VAC Renaissance Signature Mk.II preamplifier

I had a wonderful audio moment the other night. It was late in the evening, after a long day. I was standing in the middle of my makeshift listening room—Trish's dining room—and in spite of the fact that we were moving in just a few weeks, I'd just unpacked and set up my combo of VPI TNT Mk.V-HR turntable and tonearm with Grado Statement cartridge and dug a box of LPs out of the stacks in the garage. I cued up Dave Brubeck's Time Out (Columbia/Classic CS 8192), and the first notes of "Blue Rondo à la Turk" froze me in my tracks.

The music hadn't just started, it had come to life. I sat down, mesmerized, and the stress and pressures of the day melted away, replaced with feelings and emotions from other times and places. There was a tinge of the electric excitement that permeates the air before a concert, when the lights dim and the performers take the stage. There was also the simple joy of being swept away by music. But most of what I was feeling, I think, was a lightness and happiness that reminded me of discovering music and audio in college and grad school, a joy that, in the recent frantic weeks and months of swirling logistics, merging families, moving, and endless business travel, had somehow gotten lost.

Aromatherapy is based on the premise that a profound, direct connection exists between the olfactory receptors and the brain—how the smell of new-mown grass, for example, can make us feel the way we did as a child. I occasionally experience the same sort of thing based on my hearing. Sounds—often music, but not always—can take me back to other times and places. Not just remind me of them, but actually re-create the feelings I had. As I've traveled through the world of high-end audio, I've often found that inserting into my system a new, profoundly better component, one that raises the system's performance to a higher plateau, can re-establish this connection, or make it noticeably more direct. In this case, the source was easily identified: the Valve Amplification Company's Renaissance Signature Mk.II preamplifier.

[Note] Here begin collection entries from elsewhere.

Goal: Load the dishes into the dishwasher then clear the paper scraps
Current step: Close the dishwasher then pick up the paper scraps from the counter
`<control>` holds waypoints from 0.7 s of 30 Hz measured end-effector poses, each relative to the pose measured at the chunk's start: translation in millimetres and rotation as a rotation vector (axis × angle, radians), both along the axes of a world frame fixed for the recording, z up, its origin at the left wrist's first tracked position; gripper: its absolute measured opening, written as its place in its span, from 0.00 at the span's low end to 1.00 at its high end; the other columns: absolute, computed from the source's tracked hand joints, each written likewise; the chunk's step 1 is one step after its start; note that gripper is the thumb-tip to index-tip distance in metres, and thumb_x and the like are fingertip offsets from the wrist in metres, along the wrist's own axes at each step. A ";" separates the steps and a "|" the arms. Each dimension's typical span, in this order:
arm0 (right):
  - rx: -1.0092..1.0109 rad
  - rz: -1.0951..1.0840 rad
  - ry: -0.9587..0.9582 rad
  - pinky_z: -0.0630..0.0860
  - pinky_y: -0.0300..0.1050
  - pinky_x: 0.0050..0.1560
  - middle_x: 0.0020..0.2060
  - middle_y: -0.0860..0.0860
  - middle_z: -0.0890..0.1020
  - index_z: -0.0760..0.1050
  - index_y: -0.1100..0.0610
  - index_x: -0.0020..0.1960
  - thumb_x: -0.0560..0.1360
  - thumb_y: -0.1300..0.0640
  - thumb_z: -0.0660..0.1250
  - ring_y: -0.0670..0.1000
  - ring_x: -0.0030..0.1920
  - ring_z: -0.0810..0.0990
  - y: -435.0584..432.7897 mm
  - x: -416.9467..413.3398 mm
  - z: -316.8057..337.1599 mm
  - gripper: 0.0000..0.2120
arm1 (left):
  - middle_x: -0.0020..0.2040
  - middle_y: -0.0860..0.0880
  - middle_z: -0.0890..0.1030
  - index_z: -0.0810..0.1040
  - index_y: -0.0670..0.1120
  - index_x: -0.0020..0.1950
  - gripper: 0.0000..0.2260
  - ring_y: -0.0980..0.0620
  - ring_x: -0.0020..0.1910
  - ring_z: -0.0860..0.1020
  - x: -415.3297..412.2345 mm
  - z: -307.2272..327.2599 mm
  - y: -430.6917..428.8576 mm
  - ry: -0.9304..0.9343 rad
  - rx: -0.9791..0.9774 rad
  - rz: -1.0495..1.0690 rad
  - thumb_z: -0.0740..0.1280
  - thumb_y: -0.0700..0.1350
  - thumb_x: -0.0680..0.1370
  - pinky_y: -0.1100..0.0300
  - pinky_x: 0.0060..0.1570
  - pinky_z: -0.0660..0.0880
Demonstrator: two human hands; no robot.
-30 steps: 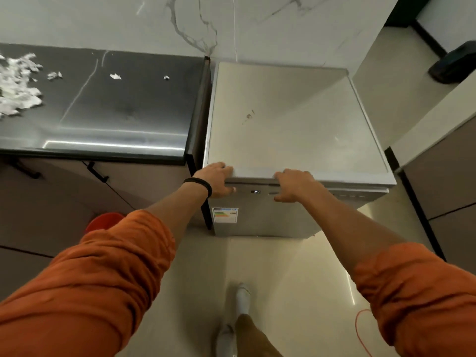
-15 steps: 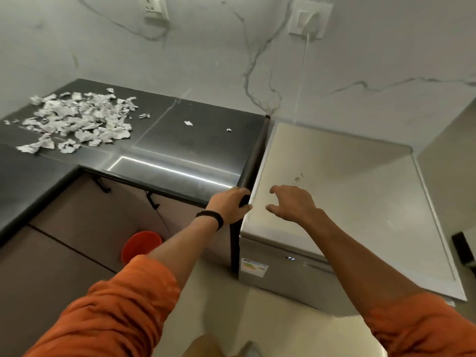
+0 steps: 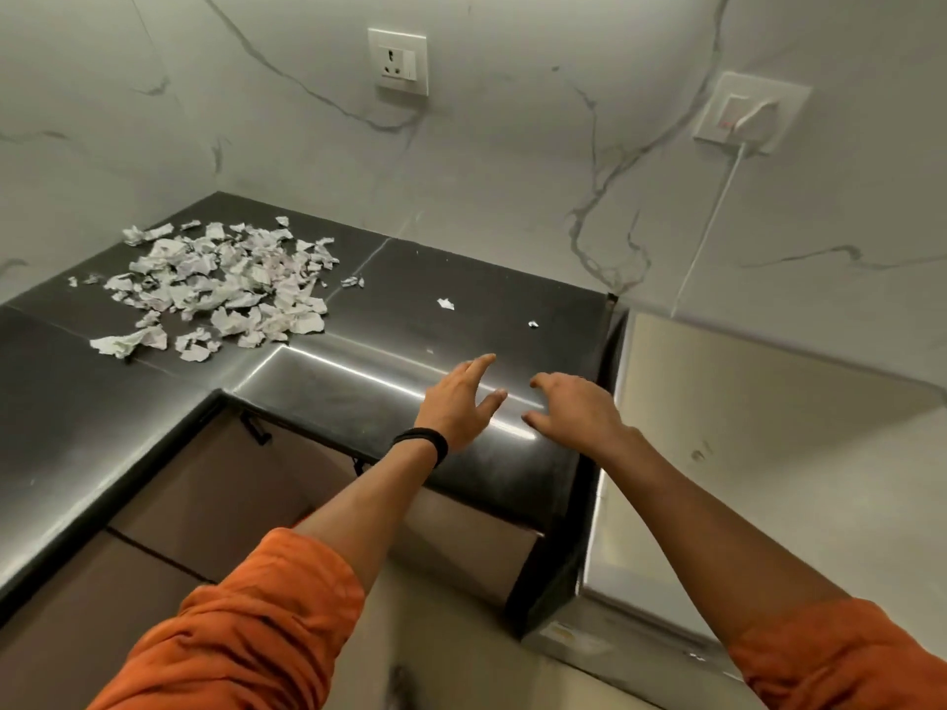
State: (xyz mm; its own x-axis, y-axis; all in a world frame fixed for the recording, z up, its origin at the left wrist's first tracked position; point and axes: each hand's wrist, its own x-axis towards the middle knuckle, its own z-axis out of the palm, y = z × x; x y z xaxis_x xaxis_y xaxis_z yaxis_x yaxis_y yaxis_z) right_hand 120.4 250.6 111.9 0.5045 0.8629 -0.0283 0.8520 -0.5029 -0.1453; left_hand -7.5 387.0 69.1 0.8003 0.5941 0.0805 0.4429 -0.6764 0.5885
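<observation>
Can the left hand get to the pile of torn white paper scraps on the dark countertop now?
Probably yes. The left hand is open and holds nothing, and only bare dark countertop lies between it and the pile of torn white paper scraps.

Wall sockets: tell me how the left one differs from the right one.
The left socket has nothing plugged in, while the right socket holds a white plug. No cord hangs from the left socket, but a white cord runs down from the right socket toward the dishwasher. The left socket sits higher in the picture than the right socket. Both are white plates on the wall.
</observation>
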 end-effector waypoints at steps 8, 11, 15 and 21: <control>-0.009 -0.124 0.032 0.77 0.49 0.55 0.62 0.51 0.80 0.73 0.53 0.70 0.78 0.46 0.69 0.54 0.60 0.80 64.2 10.2 -7.5 0.23 | 0.75 0.48 0.70 0.62 0.55 0.79 0.27 0.49 0.72 0.70 15.4 -16.4 63.0 -0.172 -0.346 0.021 0.62 0.59 0.82 0.48 0.69 0.71; -0.031 -0.158 0.054 0.77 0.52 0.56 0.61 0.52 0.80 0.74 0.54 0.67 0.78 0.48 0.69 0.56 0.60 0.80 84.4 23.4 -14.4 0.20 | 0.74 0.48 0.70 0.62 0.54 0.79 0.26 0.50 0.71 0.71 22.8 -16.7 76.5 -0.257 -0.564 0.050 0.61 0.60 0.82 0.53 0.66 0.71; -0.051 -0.183 0.079 0.78 0.55 0.56 0.60 0.53 0.80 0.75 0.56 0.65 0.78 0.51 0.68 0.58 0.60 0.79 110.6 47.2 -26.0 0.17 | 0.73 0.50 0.71 0.66 0.53 0.77 0.26 0.51 0.69 0.72 37.6 -17.4 98.5 -0.352 -0.840 0.121 0.58 0.63 0.82 0.51 0.69 0.69; -0.042 -0.246 0.102 0.76 0.55 0.53 0.59 0.57 0.80 0.76 0.59 0.63 0.81 0.59 0.62 0.63 0.58 0.79 152.2 102.2 -49.5 0.12 | 0.66 0.49 0.77 0.72 0.52 0.72 0.22 0.48 0.59 0.81 64.9 -13.9 136.3 -0.395 -1.134 0.227 0.53 0.61 0.84 0.48 0.62 0.77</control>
State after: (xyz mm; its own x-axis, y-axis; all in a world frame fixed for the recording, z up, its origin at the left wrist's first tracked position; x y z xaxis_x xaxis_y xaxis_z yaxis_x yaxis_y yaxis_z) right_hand 222.7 402.8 62.4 0.6919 0.7115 -0.1230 0.6852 -0.7007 -0.1987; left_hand 57.4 523.3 55.2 0.7074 0.6083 -0.3600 0.1416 0.3771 0.9153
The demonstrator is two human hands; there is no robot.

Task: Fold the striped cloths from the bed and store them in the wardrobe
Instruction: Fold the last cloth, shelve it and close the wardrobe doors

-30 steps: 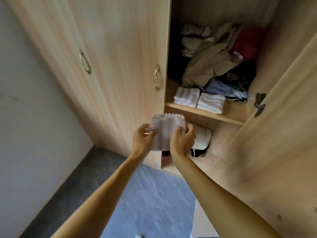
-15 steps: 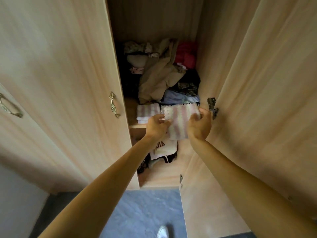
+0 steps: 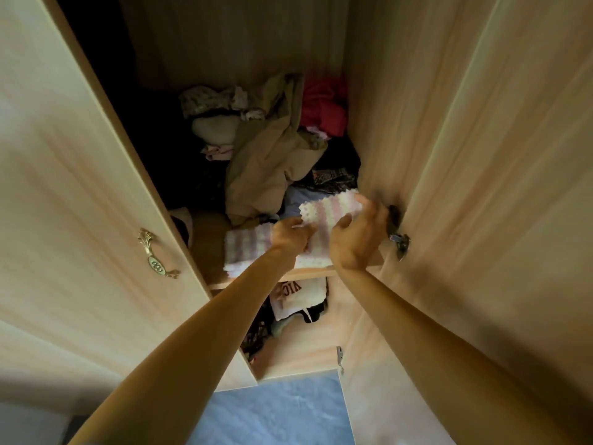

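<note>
While both hands carry it over the shelf, item one, the folded striped cloth, sits in the air at the right front of the open wardrobe, pink and white bands facing up.

Hands: left hand pinches the cloth's near-left edge; right hand clasps its right side, thumb on top, fingers tucked behind. The two hands are close together, with only the cloth between them.

Item two: striped stack, already folded, lying on the shelf's front left, just beside the left hand. A pale dotted edge shows under the held cloth; whether it is another stored cloth cannot be told.

Item three: loose clothing heaped behind, including a khaki garment and a red garment, both unfolded.

Item four: door hinge, just right of the right hand.

Item five: lower compartment, holding a white lettered garment.

Risks, as judged:
- Fold springing open if one hand lets go before the cloth lies flat.
- Cloth set too near the shelf's front lip and slipping into the lower compartment.
- Khaki heap sliding forward onto the folded pieces if nudged.
- Right knuckles or cloth edge catching on the hinge.
</note>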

A Renaissance preamp at last!
The Renaissance Signature was released in 2000 after six years of development by designer Kevin Hayes. At $17,000 ($13,000 without phono stage), it was VAC's top model, and the first VAC preamp to bear the "Renaissance" name. Now, the Signature has been extensively updated and become the "Mk.II." The most notable changes between the original Signature and the Mk.II are the use of both input and output coupling transformers in the line stage, and the deletion of the pair of 12AX7 tubes from the line stage, leaving only a pair of 8417 dual-triodes as a differential gain stage, and a pair of 12AU7s as the buffer circuit for the tape output.

The bulk of the design elements that made the original Signature so special remain in place. There are no coupling capacitors in the signal path and no loop negative feedback. The gain stage is fully differential, and consists of direct-heated triodes. On the input side, the Input Selector switch both selects the source and sets the grounding for balanced or unbalanced sources, the latter converted to a differential configuration at the input transformer.

Both balanced (XLR) and unbalanced (RCA) outputs are provided, with a rear-panel selector switch selecting between the two and, again, establishing the appropriate grounding configuration. The output transformer not only converts the differential signal to unbalanced if necessary, but also allows the Signature Mk.II to drive virtually any combination of cable and amplifier inputs. In fact, the VAC's current capabilities are said to rival those of many small class-A1 power amplifiers.

The VAC's phono stage is an unusual configuration, and struck me as a throwback to an earlier time. Through the MM (moving-magnet) inputs, it provides 44dB of gain via a single, fully differential gain stage, implemented via six 12AX7 dual-triode tubes. Through the MC (moving-coil) inputs—and when that rear-panel switch is flipped—rather than increase the gain actively, the switch inserts a pair of wide-bandwidth transformers into the circuit to achieve an additional 20dB of gain. In either case, it uses passive equalization. I did the bulk of my listening using either a Grado Statement or a Benz Micro L04 cartridge, and the MC inputs provided the best mix of detail, depth, texture, and dynamics.